Directions: Copy out all of the data that follows, exactly as it appears.

Data shown:
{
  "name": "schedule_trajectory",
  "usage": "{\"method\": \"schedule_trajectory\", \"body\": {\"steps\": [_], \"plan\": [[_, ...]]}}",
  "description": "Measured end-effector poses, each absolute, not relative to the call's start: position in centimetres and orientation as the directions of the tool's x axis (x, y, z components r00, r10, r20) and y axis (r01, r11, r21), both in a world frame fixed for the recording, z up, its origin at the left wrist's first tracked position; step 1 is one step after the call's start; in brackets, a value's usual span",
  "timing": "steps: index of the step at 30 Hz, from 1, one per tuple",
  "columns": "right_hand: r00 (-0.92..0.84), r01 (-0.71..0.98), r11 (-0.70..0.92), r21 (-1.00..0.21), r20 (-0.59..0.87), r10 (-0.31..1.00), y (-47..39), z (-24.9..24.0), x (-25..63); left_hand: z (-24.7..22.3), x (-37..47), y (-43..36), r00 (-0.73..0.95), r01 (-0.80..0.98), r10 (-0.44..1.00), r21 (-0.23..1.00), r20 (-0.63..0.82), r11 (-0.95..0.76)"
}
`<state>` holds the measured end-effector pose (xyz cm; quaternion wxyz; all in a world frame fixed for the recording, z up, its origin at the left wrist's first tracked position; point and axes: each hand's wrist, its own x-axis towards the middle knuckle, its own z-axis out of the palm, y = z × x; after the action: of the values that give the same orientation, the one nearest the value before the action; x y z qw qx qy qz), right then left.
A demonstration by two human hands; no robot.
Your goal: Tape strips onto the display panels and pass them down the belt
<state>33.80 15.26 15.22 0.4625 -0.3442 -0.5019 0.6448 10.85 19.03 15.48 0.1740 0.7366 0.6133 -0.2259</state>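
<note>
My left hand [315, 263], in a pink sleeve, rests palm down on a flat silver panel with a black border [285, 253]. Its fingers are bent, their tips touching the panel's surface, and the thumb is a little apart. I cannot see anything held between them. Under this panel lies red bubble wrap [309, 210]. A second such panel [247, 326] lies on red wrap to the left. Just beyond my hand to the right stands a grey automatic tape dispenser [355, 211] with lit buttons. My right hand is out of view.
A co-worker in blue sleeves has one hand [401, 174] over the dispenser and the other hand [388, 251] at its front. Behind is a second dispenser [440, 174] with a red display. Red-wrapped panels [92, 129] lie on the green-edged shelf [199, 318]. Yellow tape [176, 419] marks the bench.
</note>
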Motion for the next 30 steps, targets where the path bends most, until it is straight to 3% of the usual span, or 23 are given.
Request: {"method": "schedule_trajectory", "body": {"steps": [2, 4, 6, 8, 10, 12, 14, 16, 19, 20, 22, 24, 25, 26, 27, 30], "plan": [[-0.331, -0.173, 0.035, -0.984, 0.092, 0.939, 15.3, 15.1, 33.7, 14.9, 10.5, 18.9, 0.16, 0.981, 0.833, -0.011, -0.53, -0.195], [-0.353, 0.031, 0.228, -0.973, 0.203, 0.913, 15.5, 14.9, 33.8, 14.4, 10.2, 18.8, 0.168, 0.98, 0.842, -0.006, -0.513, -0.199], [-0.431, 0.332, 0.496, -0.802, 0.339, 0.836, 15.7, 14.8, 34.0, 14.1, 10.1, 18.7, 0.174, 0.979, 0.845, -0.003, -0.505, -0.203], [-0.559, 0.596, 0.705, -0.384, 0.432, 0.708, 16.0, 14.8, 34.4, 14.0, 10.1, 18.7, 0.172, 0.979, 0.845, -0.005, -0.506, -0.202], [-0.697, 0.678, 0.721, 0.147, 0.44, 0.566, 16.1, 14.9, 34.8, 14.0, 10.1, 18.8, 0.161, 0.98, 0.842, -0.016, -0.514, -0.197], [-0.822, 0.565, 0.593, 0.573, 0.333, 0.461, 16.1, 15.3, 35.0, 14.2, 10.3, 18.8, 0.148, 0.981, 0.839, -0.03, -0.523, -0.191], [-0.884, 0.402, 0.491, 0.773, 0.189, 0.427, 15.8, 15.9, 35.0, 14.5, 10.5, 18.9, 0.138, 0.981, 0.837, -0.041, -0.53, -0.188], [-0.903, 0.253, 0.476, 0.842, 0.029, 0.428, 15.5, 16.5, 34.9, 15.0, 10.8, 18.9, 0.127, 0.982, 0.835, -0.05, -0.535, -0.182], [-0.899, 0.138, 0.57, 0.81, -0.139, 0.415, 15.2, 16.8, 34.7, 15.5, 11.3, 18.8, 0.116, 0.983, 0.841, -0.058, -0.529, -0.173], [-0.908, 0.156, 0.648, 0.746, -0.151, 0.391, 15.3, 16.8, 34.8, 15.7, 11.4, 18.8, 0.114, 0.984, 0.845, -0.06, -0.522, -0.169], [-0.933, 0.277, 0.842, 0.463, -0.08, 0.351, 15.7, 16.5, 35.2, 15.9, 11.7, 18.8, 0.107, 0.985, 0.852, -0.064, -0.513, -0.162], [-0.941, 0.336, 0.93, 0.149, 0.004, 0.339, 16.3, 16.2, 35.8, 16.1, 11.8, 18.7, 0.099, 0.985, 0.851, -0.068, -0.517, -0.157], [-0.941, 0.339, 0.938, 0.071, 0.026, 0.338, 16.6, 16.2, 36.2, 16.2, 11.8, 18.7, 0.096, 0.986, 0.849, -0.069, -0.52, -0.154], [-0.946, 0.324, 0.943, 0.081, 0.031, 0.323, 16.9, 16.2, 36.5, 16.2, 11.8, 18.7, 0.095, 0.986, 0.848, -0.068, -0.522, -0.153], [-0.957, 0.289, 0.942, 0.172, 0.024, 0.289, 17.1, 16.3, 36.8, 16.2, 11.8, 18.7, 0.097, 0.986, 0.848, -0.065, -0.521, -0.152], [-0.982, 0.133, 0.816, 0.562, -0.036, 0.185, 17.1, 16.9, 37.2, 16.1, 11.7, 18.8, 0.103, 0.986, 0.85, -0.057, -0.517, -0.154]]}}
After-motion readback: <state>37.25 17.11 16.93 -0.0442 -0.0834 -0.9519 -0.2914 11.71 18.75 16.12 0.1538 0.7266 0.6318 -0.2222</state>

Result below:
{
  "name": "schedule_trajectory",
  "usage": "{\"method\": \"schedule_trajectory\", \"body\": {\"steps\": [_], \"plan\": [[_, ...]]}}",
  "description": "Measured end-effector poses, each absolute, not relative to the call's start: position in centimetres and orientation as the directions of the tool's x axis (x, y, z components r00, r10, r20) and y axis (r01, r11, r21), both in a world frame fixed for the recording, z up, its origin at the left wrist's first tracked position; step 1 is one step after the call's start; in brackets, a value's usual span",
  "timing": "steps: index of the step at 30 Hz, from 1, one per tuple",
  "columns": "right_hand: r00 (-0.92..0.84), r01 (-0.71..0.98), r11 (-0.70..0.92), r21 (-1.00..0.21), r20 (-0.59..0.87), r10 (-0.31..1.00), y (-47..39), z (-24.9..24.0), x (-25..63); left_hand: z (-24.7..22.3), x (-37..47), y (-43..36), r00 (-0.73..0.95), r01 (-0.80..0.98), r10 (-0.44..1.00), r21 (-0.23..1.00), r20 (-0.63..0.82), r11 (-0.95..0.76)"
}
`<state>` holds the measured end-effector pose (xyz cm; quaternion wxyz; all in a world frame fixed for the recording, z up, its origin at the left wrist's first tracked position; point and axes: each hand's wrist, its own x-axis towards the middle knuckle, its own z-axis out of the palm, y = z × x; after the action: of the values that give the same orientation, the one nearest the value before the action; x y z qw qx qy qz), right then left.
A demonstration by two human hands; no robot.
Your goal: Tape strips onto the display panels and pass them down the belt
<state>33.80 15.26 15.22 0.4625 -0.3442 -0.5019 0.6448 10.85 19.03 15.48 0.1740 0.7366 0.6133 -0.2259</state>
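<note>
My left hand [315, 263], in a pink sleeve, rests palm down on a flat silver panel with a black border [285, 253]. Its fingers are bent, their tips touching the panel's surface, and the thumb is a little apart. I cannot see anything held between them. Under this panel lies red bubble wrap [309, 210]. A second such panel [247, 326] lies on red wrap to the left. Just beyond my hand to the right stands a grey automatic tape dispenser [355, 211] with lit buttons. My right hand is out of view.
A co-worker in blue sleeves has one hand [401, 174] over the dispenser and the other hand [388, 251] at its front. Behind is a second dispenser [440, 174] with a red display. Red-wrapped panels [92, 129] lie on the green-edged shelf [199, 318]. Yellow tape [176, 419] marks the bench.
</note>
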Motion for the next 30 steps, targets where the path bends most, until it is straight to 3% of the usual span, or 23 are given.
Request: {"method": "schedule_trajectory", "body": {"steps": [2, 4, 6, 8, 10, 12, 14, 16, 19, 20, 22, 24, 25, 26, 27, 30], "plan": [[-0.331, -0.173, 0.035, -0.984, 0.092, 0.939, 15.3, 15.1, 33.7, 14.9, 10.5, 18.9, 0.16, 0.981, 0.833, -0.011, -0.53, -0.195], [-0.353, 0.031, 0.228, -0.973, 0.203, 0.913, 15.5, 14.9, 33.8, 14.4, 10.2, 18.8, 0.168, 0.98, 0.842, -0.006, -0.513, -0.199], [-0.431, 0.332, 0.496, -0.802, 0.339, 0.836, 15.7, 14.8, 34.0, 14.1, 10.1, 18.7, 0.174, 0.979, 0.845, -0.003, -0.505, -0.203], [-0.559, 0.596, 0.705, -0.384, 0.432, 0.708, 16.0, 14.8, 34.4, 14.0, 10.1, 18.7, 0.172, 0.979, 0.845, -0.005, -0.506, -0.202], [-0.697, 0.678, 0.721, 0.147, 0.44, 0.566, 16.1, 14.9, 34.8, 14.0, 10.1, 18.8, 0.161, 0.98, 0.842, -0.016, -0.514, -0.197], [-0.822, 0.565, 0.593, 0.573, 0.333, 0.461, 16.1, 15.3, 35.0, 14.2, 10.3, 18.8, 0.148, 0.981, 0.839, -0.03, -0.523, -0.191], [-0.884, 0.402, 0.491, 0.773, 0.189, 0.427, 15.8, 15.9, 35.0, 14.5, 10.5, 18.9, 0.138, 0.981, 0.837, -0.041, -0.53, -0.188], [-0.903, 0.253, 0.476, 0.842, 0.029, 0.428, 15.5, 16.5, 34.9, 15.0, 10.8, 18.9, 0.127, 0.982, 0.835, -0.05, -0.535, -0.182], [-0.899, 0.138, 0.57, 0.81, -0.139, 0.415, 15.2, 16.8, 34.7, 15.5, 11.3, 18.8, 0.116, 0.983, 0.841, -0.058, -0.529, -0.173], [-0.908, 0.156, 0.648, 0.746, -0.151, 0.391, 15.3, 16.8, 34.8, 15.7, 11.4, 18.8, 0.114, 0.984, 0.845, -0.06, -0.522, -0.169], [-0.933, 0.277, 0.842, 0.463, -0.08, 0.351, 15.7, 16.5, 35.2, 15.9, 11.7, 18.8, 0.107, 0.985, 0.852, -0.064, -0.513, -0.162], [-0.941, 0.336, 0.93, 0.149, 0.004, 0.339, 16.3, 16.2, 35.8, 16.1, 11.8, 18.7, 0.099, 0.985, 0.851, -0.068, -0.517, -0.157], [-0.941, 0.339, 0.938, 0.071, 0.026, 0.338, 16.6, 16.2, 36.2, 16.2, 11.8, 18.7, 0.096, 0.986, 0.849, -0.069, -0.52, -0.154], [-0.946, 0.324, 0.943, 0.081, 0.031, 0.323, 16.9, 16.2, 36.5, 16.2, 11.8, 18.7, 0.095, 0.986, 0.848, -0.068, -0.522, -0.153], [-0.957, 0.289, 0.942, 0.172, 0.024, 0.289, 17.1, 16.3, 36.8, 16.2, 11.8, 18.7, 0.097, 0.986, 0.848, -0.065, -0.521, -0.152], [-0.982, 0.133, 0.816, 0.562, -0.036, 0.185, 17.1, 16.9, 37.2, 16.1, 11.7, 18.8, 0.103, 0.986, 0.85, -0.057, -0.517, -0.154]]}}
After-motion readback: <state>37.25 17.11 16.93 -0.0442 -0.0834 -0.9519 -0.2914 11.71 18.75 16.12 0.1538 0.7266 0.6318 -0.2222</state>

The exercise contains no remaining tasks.